_Goal of the exercise_. Look below for the line containing "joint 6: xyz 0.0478"; from there through the line containing "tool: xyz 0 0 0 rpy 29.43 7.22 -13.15", both lines included, please set down each line exactly and nothing else.

_Records from a data collection_.

★ ★ ★ ★

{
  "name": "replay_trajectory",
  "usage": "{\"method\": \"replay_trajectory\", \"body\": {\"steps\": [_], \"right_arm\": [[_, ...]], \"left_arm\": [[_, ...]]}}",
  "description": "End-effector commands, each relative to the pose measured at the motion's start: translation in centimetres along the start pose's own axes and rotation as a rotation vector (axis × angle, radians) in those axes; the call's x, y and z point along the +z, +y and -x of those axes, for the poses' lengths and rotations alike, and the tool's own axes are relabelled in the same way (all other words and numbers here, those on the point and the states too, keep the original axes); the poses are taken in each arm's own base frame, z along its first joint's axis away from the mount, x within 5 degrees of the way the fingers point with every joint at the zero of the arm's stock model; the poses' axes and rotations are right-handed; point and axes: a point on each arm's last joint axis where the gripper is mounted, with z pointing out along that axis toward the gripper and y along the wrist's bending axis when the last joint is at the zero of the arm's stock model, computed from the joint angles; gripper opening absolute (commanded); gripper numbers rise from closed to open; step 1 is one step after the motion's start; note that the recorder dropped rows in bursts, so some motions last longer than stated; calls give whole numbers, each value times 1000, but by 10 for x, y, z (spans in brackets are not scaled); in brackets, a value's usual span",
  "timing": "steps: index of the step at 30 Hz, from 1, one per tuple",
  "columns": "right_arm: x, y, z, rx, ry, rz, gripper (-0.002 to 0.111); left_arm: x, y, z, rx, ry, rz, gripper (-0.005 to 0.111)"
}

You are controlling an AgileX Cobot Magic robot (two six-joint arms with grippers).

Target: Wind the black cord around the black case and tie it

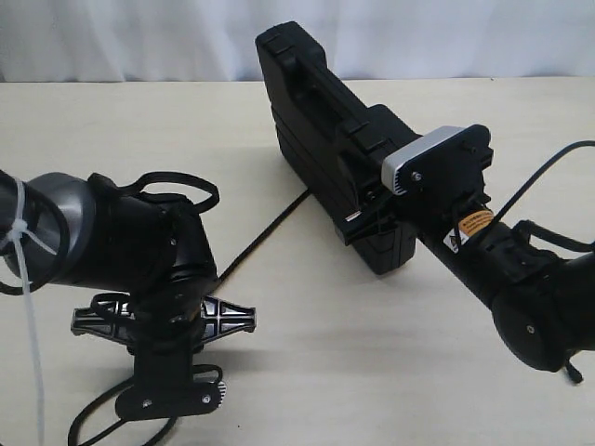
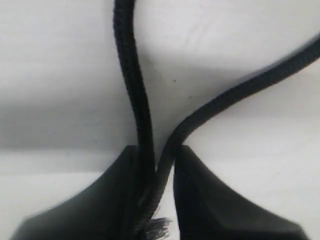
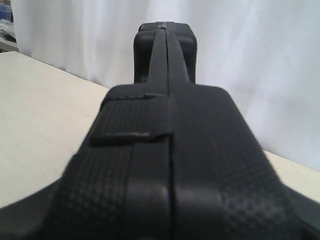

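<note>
Left gripper (image 2: 156, 160) seems pinched on both strands of thin braided black cord (image 2: 131, 75); short frayed tail may slip. Right gripper (image 1: 372, 218) clamps matte black plastic case (image 1: 316, 102).

black cord (image 2: 132, 85): braided weave | black case (image 3: 210, 150): dotted texture | table (image 1: 353, 372): beige | curtain (image 1: 139, 37): white

**Hidden, cropped and blurred regions in the three views**

Left wrist view: the picture's edge crops both fingers (image 2: 210, 200) of my left gripper (image 2: 156, 152). It also cuts the frayed tuft (image 2: 159, 229) of the black cord (image 2: 134, 90), and all of this is soft-focused. Exterior view: my left arm (image 1: 139, 242) covers that gripper. The cord vanishes beneath the arm at one end and is lost at the foot of the black case (image 1: 316, 102) at the other. The grey camera block (image 1: 423, 158) masks most of my right gripper (image 1: 374, 218). Right wrist view: the case's near end is blurred and cropped.
</note>
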Motion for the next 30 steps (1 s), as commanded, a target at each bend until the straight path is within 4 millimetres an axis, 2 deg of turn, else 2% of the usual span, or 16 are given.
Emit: {"method": "replay_trajectory", "body": {"steps": [1,2,4,6,8,9,10,11,12,14,16,21,26,30], "right_arm": [[-1,3,-12,5,95,28,4],[-1,3,-12,5,95,28,4],[-1,3,-12,5,95,28,4],[-1,3,-12,9,98,28,4],[-1,3,-12,9,98,28,4],[-1,3,-12,9,98,28,4],[-1,3,-12,9,98,28,4],[-1,3,-12,9,98,28,4],[-1,3,-12,9,98,28,4],[-1,3,-12,9,98,28,4],[-1,3,-12,9,98,28,4],[-1,3,-12,9,98,28,4],[-1,3,-12,9,98,28,4],[-1,3,-12,9,98,28,4]], "left_arm": [[4,-4,3,-202,6,-60,0],[3,-5,1,-252,37,-61,0],[-1,-7,-8,-457,136,-38,0],[-14,-14,-33,-855,336,85,0],[-22,-30,-52,-1139,366,179,0],[-25,-37,-59,-1254,342,212,0],[-32,-54,-75,-1480,265,288,0],[-38,-62,-84,-1603,221,333,0],[-51,-76,-99,-1809,135,398,0],[-69,-81,-112,-1980,40,438,0],[-100,-76,-123,-2197,-166,422,0],[-129,-50,-124,-2366,-588,257,0],[-124,-41,-132,-2443,-603,92,0],[-119,-29,-140,-2476,-655,25,0]]}}
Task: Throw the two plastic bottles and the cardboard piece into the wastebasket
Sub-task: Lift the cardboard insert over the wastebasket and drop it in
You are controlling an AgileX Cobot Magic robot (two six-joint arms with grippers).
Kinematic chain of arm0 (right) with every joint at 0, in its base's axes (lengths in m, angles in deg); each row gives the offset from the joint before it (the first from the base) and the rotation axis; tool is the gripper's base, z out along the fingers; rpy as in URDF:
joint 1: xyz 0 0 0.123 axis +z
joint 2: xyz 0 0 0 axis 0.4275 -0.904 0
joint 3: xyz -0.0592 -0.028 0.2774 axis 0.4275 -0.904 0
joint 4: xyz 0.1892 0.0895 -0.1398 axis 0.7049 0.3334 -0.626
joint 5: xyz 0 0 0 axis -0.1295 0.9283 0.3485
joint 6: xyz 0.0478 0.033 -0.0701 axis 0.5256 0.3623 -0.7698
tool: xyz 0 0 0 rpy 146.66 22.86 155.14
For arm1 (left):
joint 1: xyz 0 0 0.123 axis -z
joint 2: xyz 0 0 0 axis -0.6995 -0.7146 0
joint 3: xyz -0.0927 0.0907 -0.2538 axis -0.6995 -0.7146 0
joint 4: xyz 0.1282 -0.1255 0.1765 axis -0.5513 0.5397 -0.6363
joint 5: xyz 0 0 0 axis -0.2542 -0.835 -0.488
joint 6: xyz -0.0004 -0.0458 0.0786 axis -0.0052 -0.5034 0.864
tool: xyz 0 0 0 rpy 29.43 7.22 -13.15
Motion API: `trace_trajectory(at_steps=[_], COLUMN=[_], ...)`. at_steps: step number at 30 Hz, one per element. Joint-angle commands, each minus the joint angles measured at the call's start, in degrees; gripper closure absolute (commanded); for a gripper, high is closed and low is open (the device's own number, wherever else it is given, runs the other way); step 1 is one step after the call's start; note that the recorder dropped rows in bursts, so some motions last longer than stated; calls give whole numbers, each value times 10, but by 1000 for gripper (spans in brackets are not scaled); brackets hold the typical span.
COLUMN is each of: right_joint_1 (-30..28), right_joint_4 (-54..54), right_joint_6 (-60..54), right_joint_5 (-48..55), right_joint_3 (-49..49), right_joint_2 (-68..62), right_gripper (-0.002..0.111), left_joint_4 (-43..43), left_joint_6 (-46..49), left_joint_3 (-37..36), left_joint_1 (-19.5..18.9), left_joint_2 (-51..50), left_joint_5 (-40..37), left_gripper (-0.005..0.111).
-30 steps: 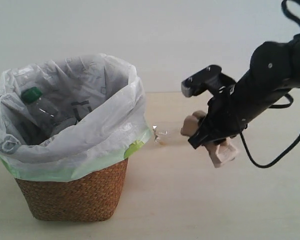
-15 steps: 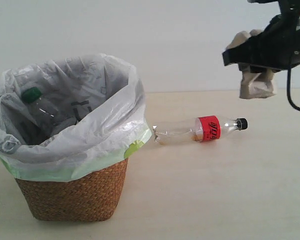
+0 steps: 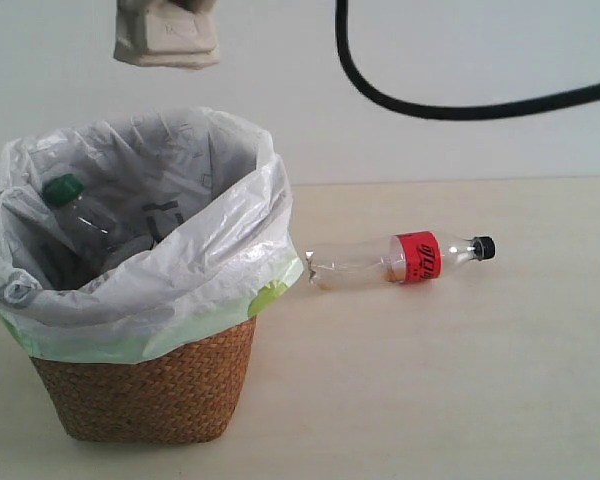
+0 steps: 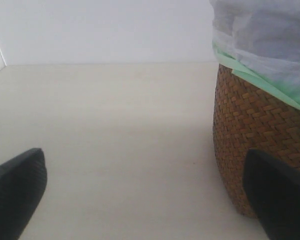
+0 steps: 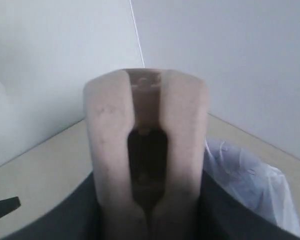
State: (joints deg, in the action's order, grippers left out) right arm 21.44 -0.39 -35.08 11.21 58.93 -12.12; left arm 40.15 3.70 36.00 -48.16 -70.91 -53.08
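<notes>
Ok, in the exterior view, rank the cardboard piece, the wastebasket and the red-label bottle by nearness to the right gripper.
1. cardboard piece, held in the right gripper, up top.
2. wastebasket, below it, left side.
3. red-label bottle, lying off to the right.

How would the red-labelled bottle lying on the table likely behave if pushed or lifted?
The red-labelled bottle lies on its side on the table, round-bodied, so a sideways push would probably roll it. It looks nearly empty, so likely light to lift. Its clear smooth wall may dent or slip under a squeeze.
</notes>
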Motion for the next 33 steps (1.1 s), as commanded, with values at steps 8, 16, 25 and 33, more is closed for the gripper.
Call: trace_trajectory(at_steps=[8, 16, 25, 33], right_joint_1=[-150, -298, -324, -160], right_joint_4=[-366, -460, -390, 25], right_joint_6=[246, 271, 247, -17], right_joint_5=[196, 313, 289, 109], right_joint_3=[5, 5, 5, 7], right_joint_2=[4, 4, 4, -26], right_gripper=[108, 108, 108, 108], left_joint_4=[1, 1, 1, 1], left_joint_6=[-5, -5, -5, -5], left_joint_3=[2, 2, 2, 2], left_joint_1=[4, 4, 4, 4], left_joint_2=[2, 2, 2, 2], left_joint_5=[4, 4, 4, 4], left_gripper=[-1, -1, -1, -1])
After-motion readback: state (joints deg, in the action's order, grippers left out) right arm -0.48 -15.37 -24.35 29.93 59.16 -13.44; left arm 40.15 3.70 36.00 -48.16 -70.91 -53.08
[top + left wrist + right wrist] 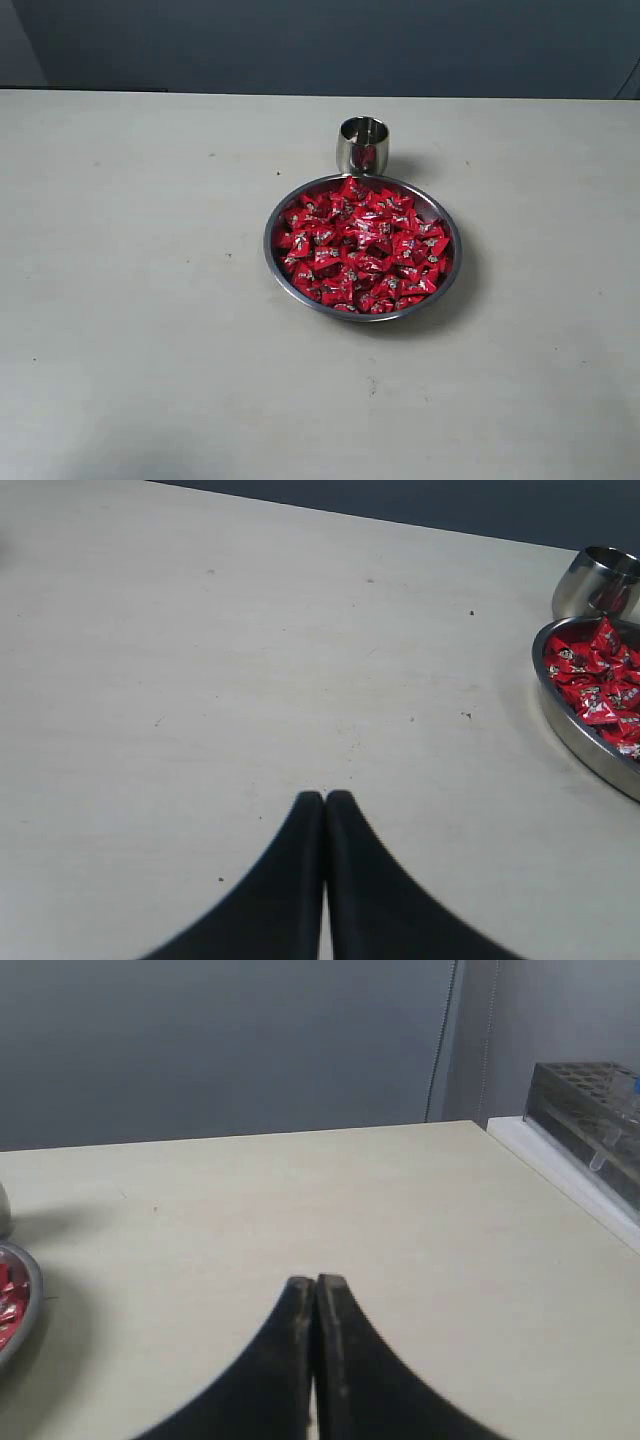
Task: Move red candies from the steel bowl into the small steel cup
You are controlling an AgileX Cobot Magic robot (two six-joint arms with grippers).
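Steel bowl point(432, 204) is whole only in exterior view; wrist views show left end effector point(325, 798), right end effector point(315, 1282) pressed together.

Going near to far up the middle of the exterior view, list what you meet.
table → steel bowl filled with red candies → small steel cup just behind it → more table → dark wall

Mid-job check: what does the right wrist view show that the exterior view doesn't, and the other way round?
Only the right wrist view: the right gripper, jaws shut on nothing, and a dark rack beyond the table. Only the exterior view: the whole steel bowl and the small steel cup at its far rim. Both: the table, part of the bowl's rim and some red candies.
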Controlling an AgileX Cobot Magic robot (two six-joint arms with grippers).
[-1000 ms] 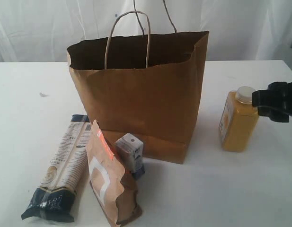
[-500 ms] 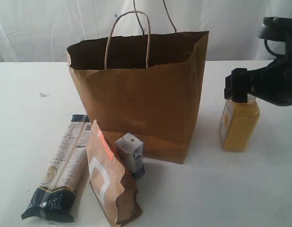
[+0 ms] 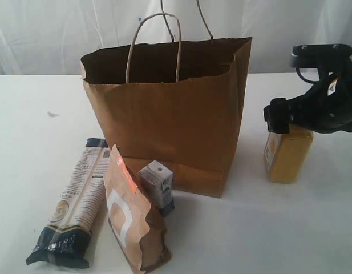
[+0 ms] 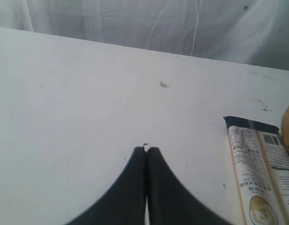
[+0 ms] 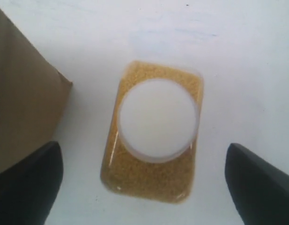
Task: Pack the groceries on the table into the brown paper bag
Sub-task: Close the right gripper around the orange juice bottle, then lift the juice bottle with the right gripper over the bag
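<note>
Exterior view: right claw [image 3: 292, 121], spread, straddles the juice bottle [image 3: 288, 158]; a skewed squeeze could tip it toward nine o'clock.

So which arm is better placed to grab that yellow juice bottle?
Right: the right end effector hangs open above the white-capped yellow juice bottle; the left end effector is shut over white tabletop.

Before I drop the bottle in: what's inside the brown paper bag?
Of the brown paper bag, only the dark upper inner wall shows through the open top. Its front wall hides the bottom, so any contents cannot be seen.
</note>
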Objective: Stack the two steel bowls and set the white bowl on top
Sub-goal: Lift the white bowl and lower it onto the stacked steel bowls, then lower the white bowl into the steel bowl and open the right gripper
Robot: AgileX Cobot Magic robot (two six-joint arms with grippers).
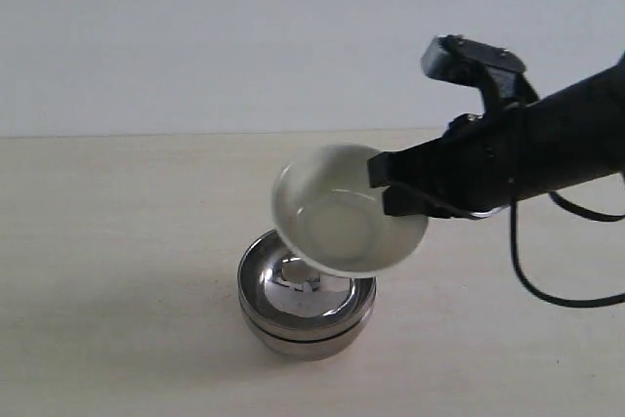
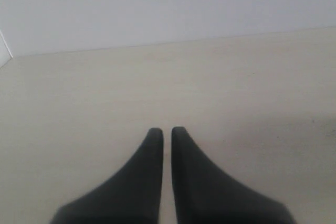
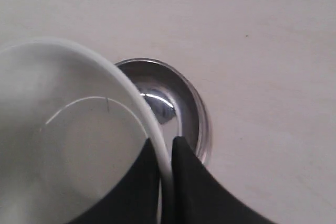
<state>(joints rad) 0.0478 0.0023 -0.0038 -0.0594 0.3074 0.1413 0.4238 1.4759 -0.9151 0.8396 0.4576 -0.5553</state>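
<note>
White bowl, glossy, tilts over the stacked steel bowls, its rim pinched by right fingers reaching in from the right; left fingers closed, empty.

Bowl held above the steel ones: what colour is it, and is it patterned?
Cream-white, glossy and plain, with no pattern. The exterior view shows the bowl best.

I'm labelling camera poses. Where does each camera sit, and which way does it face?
Exterior: off the arms, looking slightly down across the table; shows the right arm, right end effector holding the white bowl tilted over the steel bowls.
Left wrist: on the left arm, facing along the table toward the wall; only the shut left end effector shows.
Right wrist: on the right arm, looking down past its fingers onto the bowls.
Shared: exterior and right wrist both show the bowls.
</note>
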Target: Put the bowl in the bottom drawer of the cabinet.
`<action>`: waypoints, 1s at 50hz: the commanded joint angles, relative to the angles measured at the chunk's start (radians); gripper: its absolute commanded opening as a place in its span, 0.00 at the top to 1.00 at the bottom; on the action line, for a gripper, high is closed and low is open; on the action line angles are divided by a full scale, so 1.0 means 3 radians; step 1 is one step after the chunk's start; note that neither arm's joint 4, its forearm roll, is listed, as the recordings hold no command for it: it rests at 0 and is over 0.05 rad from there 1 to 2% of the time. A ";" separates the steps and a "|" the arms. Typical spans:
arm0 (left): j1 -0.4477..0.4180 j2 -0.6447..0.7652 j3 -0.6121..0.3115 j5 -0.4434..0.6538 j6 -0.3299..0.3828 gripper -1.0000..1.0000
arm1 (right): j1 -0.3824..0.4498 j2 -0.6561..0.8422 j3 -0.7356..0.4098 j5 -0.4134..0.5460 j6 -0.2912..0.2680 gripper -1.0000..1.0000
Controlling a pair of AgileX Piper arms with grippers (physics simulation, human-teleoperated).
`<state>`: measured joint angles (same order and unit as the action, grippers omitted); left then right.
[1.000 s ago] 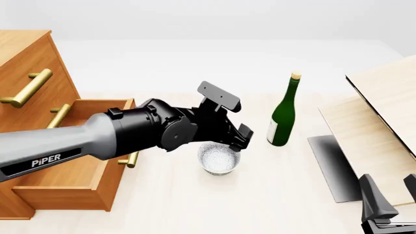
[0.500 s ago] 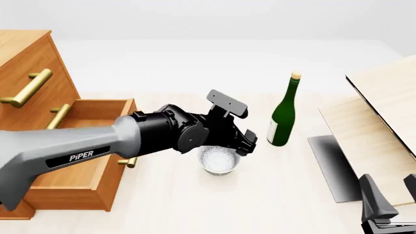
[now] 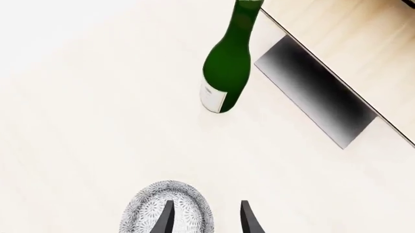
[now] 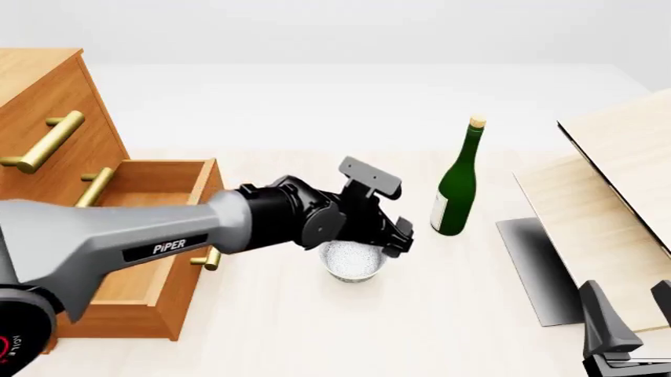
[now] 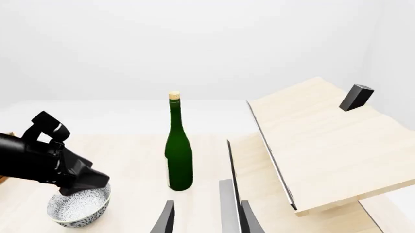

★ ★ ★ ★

_Reply_.
joint 6: xyz 0.0478 0.033 -0.0701 axis 0.5256 0.3623 -0.7698
tool: xyz 0 0 0 rpy 146.66 22.86 155.14
For arm1 (left):
joint 1: xyz 0 0 0.123 axis -z
joint 2: xyz 0 0 0 axis -0.6995 -0.7146 0
joint 3: xyz -0.0927 0.0907 -0.2538 axis -0.6995 -0.7146 0
joint 4: xyz 0.1282 -0.1255 0.1765 axis -0.5513 0.5397 -0.6363
joint 5: xyz 0 0 0 axis -0.2542 -0.835 -0.488
joint 6: xyz -0.0004 -0.0458 0.0786 axis -0.0052 -0.5034 0.864
tool: xyz 0 0 0 rpy 29.43 7.22 -13.15

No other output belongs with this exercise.